══ PROVIDED ENTRIES ══

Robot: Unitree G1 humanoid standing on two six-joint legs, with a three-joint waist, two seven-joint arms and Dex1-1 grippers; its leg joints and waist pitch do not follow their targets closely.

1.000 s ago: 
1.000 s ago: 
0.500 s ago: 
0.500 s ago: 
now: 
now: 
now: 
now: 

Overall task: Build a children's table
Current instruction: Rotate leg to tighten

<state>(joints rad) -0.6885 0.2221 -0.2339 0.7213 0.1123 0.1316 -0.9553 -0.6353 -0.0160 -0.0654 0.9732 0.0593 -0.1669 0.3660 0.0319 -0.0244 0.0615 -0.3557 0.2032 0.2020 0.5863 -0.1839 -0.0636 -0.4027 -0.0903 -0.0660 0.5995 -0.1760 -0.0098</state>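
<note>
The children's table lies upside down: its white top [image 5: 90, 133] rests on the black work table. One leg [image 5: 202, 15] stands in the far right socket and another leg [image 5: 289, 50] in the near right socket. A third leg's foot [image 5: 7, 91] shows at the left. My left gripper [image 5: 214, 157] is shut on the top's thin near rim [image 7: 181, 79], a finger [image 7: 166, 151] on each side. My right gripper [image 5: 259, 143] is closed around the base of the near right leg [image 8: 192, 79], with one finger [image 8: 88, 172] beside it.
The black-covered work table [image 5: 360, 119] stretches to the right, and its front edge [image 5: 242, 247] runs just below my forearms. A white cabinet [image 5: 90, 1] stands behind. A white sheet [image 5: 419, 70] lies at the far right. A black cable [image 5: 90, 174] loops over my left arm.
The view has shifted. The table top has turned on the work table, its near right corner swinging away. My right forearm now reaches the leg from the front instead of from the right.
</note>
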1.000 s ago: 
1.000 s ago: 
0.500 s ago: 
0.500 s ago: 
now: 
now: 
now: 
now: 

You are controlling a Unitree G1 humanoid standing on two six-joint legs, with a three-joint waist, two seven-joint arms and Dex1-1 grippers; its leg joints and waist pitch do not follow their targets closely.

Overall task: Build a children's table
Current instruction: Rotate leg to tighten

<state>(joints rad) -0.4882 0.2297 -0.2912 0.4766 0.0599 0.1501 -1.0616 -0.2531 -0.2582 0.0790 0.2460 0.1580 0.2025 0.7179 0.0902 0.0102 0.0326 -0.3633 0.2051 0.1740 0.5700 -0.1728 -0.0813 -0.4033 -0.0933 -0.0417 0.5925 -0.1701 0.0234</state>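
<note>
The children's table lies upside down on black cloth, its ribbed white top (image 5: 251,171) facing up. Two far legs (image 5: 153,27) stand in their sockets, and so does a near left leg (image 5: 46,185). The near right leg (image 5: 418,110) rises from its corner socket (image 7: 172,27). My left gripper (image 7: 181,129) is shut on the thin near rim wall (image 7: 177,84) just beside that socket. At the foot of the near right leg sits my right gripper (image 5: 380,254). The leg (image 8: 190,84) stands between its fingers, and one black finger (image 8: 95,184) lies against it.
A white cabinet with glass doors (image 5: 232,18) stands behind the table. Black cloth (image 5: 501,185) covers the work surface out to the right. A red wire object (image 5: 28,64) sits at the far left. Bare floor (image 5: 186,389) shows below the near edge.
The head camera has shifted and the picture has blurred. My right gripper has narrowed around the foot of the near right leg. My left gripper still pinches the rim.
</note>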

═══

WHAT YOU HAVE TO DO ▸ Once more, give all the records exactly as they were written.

TASK OUTPUT ▸
Robot: Unitree G1 humanoid standing on two six-joint legs, with a three-joint waist, two seven-joint arms and Dex1-1 grippers; its leg joints and waist pitch do not follow their targets closely.

1.000 s ago: 
1.000 s ago: 
0.500 s ago: 
0.500 s ago: 
now: 
now: 
now: 
now: 

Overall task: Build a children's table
Current instruction: Rotate leg to tighten

<state>(joints rad) -0.6885 0.2221 -0.2339 0.7213 0.1123 0.1316 -0.9553 -0.6353 -0.0160 -0.0654 0.9732 0.0593 -0.1669 0.3660 0.0319 -0.0244 0.0615 -0.3557 0.2032 0.2020 0.5863 -0.1839 -0.0636 -0.4027 -0.0903 -0.0660 0.5995 -0.1760 -0.0098</state>
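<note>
The children's table lies upside down: its white top [image 5: 90, 133] rests on the black work table. One leg [image 5: 202, 15] stands in the far right socket and another leg [image 5: 289, 50] in the near right socket. A third leg's foot [image 5: 7, 91] shows at the left. My left gripper [image 5: 214, 157] is shut on the top's thin near rim [image 7: 181, 79], a finger [image 7: 166, 151] on each side. My right gripper [image 5: 259, 143] is closed around the base of the near right leg [image 8: 192, 79], with one finger [image 8: 88, 172] beside it.
The black-covered work table [image 5: 360, 119] stretches to the right, and its front edge [image 5: 242, 247] runs just below my forearms. A white cabinet [image 5: 90, 1] stands behind. A white sheet [image 5: 419, 70] lies at the far right. A black cable [image 5: 90, 174] loops over my left arm.
The view has shifted. The table top has turned on the work table, its near right corner swinging away. My right forearm now reaches the leg from the front instead of from the right.
</note>
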1.000 s ago: 
1.000 s ago: 
0.500 s ago: 
0.500 s ago: 
now: 
now: 
now: 
now: 

You are controlling a Unitree G1 humanoid standing on two six-joint legs, with a three-joint waist, two seven-joint arms and Dex1-1 grippers; its leg joints and waist pitch do not follow their targets closely.

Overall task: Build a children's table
Current instruction: Rotate leg to tighten

<state>(joints rad) -0.4882 0.2297 -0.2912 0.4766 0.0599 0.1501 -1.0616 -0.2531 -0.2582 0.0790 0.2460 0.1580 0.2025 0.7179 0.0902 0.0102 0.0326 -0.3633 0.2051 0.1740 0.5700 -0.1728 -0.0813 -0.4033 -0.0933 -0.0417 0.5925 -0.1701 0.0234</state>
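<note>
The children's table lies upside down on black cloth, its ribbed white top (image 5: 251,171) facing up. Two far legs (image 5: 153,27) stand in their sockets, and so does a near left leg (image 5: 46,185). The near right leg (image 5: 418,110) rises from its corner socket (image 7: 172,27). My left gripper (image 7: 181,129) is shut on the thin near rim wall (image 7: 177,84) just beside that socket. At the foot of the near right leg sits my right gripper (image 5: 380,254). The leg (image 8: 190,84) stands between its fingers, and one black finger (image 8: 95,184) lies against it.
A white cabinet with glass doors (image 5: 232,18) stands behind the table. Black cloth (image 5: 501,185) covers the work surface out to the right. A red wire object (image 5: 28,64) sits at the far left. Bare floor (image 5: 186,389) shows below the near edge.
The head camera has shifted and the picture has blurred. My right gripper has narrowed around the foot of the near right leg. My left gripper still pinches the rim.
</note>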

The submitted response is complete.